Zero downtime deployment

Introduction

Background

When we talk about “full-stack development”, we’re talking about the complete solution stack, frontend and backend, where each of those stacks may comprise multiple technologies or pieces of software. In FECfile+'s case, for example, the frontend includes CloudFront. the proxy, and the web app and the backend includes the APIs and the database.

When we think about performing a deploy, the simplest case is when only a single component in one stack is changed. For example:

We deploy an update to adjust some text in the web app, with no related change needed to the proxy or to anything in the backend.
We deploy an update to refactor API log message output that does not require or depend on changes to the database or to anything in the frontend.

Deploys are rarely so simple, though, particularly when they involve database migrations.

When we want to add a new feature, it will often involve database schema changes, maybe a new API, and corresponding frontend UI components.
When we change how a backend API works, we may have to adjust the frontend UI that utilizes that API.
An improvement to UI/UX may require a related adjustment to the APIs utilized.

Deploying changes to multiple components within a single stack has greater complexity than deploying a change to a single component, and performing a deploy that spans multiple components across the full stack is even more complex.
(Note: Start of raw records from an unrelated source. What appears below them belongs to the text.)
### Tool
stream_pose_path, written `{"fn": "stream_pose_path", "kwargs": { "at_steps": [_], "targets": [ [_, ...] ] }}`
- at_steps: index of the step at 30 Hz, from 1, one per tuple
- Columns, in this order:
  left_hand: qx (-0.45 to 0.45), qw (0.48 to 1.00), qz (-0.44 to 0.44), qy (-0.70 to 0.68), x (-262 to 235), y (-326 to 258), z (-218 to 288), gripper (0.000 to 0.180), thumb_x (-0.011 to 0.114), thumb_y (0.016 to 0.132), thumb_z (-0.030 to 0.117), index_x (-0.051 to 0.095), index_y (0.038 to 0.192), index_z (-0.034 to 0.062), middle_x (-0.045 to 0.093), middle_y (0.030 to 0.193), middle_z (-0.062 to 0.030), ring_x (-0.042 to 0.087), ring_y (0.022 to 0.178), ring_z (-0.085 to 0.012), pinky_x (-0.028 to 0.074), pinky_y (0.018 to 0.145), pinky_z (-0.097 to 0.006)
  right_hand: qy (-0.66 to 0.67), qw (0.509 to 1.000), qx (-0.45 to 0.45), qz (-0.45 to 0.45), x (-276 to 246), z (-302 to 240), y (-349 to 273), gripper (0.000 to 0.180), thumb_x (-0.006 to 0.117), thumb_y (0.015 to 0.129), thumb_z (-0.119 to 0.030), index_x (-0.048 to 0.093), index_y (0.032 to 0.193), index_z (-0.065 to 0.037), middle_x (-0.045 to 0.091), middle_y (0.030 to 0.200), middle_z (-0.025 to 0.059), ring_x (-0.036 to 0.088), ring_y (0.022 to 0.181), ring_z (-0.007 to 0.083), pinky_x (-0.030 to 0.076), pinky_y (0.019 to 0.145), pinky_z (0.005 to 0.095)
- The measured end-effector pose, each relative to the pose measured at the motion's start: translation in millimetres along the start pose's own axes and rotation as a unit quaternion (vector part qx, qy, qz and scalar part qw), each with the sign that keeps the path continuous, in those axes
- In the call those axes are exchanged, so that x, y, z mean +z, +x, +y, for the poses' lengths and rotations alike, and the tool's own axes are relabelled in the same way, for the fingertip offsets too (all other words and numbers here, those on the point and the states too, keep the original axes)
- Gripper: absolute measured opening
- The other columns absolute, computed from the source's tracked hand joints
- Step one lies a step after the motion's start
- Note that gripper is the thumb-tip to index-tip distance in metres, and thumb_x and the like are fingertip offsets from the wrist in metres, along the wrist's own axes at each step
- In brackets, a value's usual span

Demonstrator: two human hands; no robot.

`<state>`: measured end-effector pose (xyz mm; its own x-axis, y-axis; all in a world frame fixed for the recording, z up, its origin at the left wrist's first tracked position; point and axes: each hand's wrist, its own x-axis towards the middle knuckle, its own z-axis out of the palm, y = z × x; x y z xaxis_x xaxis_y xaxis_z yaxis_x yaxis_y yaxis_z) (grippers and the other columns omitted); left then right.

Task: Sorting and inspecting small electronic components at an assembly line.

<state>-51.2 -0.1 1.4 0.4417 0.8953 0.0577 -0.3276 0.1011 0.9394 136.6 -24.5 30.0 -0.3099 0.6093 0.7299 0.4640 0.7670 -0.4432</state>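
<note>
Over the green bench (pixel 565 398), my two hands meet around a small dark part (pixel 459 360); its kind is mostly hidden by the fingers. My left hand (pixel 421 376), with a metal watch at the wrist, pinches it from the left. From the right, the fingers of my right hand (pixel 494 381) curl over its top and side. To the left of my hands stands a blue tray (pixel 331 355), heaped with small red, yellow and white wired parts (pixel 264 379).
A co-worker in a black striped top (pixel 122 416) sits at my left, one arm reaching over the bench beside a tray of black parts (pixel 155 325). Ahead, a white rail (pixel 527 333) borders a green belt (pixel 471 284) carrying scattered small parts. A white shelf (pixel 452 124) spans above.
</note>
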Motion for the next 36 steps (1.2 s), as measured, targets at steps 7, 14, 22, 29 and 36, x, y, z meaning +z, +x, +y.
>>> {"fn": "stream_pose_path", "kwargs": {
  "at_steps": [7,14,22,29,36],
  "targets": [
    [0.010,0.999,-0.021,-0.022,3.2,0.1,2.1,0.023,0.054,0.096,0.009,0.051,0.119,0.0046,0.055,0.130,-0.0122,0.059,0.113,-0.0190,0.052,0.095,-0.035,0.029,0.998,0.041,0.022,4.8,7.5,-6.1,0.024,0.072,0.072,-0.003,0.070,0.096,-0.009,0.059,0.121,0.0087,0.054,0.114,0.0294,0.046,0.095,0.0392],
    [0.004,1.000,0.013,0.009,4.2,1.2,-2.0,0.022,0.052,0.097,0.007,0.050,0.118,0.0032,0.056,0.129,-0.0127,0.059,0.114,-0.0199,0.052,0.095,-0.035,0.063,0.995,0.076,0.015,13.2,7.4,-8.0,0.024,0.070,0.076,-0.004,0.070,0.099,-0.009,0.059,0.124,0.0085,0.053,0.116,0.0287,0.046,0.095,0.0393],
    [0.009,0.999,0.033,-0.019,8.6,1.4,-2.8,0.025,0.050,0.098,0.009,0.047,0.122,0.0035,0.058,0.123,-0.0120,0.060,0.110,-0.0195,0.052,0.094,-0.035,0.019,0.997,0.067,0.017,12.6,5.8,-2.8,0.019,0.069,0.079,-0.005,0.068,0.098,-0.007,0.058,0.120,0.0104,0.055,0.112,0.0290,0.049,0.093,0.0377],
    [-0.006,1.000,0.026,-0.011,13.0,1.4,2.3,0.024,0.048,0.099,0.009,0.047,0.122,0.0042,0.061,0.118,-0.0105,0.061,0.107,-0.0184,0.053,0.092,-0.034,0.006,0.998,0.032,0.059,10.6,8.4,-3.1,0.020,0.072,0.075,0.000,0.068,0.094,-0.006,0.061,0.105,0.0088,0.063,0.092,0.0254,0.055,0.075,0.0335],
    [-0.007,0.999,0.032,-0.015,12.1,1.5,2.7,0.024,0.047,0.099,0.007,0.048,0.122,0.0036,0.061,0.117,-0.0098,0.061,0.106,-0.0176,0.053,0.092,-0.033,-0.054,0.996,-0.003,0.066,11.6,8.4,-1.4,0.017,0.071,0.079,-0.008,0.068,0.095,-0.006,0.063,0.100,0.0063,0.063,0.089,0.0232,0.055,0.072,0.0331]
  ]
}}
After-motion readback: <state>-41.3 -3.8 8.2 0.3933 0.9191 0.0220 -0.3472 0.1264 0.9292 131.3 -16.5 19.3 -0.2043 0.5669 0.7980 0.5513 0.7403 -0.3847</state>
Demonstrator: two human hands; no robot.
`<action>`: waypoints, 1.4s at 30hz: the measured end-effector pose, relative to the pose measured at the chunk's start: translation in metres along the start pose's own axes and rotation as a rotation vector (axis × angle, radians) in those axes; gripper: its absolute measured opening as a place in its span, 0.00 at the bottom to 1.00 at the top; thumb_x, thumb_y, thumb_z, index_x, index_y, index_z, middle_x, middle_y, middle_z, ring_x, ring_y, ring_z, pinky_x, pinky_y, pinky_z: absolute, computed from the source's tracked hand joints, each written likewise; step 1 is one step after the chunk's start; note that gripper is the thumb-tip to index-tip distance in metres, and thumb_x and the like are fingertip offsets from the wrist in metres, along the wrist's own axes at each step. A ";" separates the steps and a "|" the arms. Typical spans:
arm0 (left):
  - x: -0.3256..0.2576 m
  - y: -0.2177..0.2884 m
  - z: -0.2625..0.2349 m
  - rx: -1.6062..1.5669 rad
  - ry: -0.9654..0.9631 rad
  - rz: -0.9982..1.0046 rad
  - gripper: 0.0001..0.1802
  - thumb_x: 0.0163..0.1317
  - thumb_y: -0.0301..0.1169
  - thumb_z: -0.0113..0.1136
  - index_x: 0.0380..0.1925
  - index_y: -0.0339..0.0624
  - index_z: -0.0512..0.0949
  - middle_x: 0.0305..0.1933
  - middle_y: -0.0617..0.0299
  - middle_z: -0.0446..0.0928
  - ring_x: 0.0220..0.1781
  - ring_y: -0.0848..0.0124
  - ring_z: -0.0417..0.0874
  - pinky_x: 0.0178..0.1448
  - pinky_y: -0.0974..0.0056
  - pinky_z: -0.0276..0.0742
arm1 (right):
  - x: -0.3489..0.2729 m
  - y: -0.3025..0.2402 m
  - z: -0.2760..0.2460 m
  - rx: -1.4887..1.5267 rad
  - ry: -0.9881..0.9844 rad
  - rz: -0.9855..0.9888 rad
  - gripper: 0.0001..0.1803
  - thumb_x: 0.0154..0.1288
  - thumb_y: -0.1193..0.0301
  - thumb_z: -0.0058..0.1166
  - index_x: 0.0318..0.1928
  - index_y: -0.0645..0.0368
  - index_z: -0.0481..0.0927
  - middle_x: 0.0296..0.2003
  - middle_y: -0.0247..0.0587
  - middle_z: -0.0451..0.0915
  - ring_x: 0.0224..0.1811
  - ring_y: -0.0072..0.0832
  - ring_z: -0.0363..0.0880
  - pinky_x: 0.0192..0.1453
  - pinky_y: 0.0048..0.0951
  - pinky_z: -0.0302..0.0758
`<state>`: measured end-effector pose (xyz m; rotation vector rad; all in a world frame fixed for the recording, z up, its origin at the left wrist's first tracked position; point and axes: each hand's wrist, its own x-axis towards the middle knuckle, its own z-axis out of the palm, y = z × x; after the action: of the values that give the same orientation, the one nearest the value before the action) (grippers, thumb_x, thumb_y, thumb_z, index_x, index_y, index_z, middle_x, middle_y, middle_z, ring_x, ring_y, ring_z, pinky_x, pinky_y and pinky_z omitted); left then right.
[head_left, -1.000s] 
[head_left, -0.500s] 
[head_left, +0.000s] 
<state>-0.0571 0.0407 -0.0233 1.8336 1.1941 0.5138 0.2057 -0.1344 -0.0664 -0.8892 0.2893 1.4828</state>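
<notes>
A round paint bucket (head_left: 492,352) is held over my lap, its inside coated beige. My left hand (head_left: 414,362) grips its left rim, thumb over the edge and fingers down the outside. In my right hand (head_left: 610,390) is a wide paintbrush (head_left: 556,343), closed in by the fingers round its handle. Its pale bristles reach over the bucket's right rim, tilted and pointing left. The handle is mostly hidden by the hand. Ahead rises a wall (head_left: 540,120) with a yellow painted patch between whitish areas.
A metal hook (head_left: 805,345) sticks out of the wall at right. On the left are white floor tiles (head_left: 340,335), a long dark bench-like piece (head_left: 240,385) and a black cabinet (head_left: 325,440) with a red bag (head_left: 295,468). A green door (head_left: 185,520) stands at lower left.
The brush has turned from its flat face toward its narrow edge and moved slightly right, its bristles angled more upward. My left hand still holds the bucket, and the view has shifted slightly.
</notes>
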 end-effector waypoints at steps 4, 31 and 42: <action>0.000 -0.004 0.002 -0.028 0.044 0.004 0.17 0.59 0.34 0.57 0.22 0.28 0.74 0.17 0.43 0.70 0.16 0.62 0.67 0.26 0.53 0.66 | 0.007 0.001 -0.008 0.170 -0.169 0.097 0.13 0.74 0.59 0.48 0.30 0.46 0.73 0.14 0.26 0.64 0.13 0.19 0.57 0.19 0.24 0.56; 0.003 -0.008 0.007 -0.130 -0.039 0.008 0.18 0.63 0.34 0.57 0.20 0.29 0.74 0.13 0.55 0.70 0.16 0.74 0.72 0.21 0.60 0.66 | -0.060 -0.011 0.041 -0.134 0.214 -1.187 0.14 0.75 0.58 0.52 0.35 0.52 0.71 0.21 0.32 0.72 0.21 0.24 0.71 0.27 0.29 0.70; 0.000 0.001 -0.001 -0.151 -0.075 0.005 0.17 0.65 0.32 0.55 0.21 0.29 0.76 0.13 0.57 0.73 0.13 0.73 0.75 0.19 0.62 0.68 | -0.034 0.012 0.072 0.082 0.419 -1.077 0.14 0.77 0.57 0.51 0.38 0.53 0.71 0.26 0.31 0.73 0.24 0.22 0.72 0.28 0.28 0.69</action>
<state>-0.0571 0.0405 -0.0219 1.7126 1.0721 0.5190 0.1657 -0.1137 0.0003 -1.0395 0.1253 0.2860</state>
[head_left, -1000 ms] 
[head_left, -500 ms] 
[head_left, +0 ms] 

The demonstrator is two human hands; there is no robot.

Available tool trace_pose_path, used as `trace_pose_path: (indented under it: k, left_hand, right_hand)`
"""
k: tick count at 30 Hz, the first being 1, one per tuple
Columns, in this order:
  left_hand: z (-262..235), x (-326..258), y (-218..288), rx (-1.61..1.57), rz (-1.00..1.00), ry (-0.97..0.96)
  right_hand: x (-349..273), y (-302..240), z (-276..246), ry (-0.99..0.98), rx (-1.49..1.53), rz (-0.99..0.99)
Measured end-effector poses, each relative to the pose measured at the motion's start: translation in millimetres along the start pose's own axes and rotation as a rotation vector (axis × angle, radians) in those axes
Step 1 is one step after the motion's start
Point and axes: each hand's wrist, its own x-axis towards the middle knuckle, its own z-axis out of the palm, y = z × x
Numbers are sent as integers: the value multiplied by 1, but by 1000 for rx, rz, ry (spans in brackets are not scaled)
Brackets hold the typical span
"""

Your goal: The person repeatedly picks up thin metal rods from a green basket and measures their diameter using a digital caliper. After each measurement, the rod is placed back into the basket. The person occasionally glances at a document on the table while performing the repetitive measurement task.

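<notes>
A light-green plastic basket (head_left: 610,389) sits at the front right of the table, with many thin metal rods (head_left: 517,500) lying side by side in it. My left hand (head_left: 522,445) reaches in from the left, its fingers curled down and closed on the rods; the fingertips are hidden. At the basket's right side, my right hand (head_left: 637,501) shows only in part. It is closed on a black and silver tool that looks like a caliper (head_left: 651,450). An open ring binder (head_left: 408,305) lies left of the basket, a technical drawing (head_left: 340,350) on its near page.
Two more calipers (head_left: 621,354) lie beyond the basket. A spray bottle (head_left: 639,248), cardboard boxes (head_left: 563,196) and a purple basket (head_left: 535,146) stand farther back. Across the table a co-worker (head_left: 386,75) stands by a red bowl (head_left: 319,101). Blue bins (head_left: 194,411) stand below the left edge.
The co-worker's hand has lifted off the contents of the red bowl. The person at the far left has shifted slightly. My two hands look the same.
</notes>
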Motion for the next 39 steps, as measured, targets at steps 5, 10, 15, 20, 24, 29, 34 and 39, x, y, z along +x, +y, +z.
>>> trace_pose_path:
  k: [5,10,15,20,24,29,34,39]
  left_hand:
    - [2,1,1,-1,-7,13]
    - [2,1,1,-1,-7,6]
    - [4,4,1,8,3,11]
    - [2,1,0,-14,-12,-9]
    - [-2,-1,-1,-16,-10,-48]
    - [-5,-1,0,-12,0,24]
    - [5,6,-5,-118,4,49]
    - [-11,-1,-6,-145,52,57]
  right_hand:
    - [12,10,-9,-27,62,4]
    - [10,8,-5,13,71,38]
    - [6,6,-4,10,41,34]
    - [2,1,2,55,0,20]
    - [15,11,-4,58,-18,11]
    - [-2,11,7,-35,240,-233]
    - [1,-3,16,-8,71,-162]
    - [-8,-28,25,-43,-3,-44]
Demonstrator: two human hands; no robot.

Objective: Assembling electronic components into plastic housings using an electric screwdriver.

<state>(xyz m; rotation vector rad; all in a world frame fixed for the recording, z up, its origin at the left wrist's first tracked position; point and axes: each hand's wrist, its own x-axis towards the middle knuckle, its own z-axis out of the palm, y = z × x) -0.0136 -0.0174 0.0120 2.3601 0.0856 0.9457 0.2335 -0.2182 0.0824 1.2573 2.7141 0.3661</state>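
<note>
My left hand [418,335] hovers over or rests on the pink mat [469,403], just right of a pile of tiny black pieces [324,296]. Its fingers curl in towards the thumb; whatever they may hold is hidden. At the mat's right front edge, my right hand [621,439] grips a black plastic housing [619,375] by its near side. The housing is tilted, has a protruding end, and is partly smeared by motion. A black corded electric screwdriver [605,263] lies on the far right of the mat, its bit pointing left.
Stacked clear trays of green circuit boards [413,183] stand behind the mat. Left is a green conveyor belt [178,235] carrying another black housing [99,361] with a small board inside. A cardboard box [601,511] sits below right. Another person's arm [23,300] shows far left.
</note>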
With that complexity comes potential pitfalls and brittleness if not managed proactively.

Business Need

We have a goal of consistently achieving zero downtime deployments. These are deploys that do not cause or require any downtime and that are invisible to users. Apart from the obvious technical good, this is desirable for business reasons:

Enhanced UX: Users expect consistent and uninterrupted service; outages can cause frustration and loss of trust.
Operational Efficiency: If the deploy plan includes an outage it’s going to be scheduled for off-peak hours, like late at night. Not only does this mean having to coordinate adjusted developer hours but late-night or out-of-band periods are the worst times to perform important system changes with respect to developer performance.
Agility: The ability to deploy without causing downtime means you are less constrained in when you can deploy and therefore you can deploy more often and respond faster to customer needs.
Compliance: There may be statutory or SLA requirements limiting permissible downtime.
Team Morale: Less risk of disruption results in greater developer confidence and less timidity, resulting in attempting greater leaps.

ZDD in Abstract

What does Zero Downtime Deployment look like? To return to the simplest case, say that we’re deploying an update to one component, like some text in the web app or the formatting of a log message. During the deploy, one user will see the previous UI and a moment later, following the completion of the deploy, the next user to load the page will see the new one, or one API call will result in a log message in the prior format and the next, logged after the completion of the deploy, is in the new format. There is no interruption of service.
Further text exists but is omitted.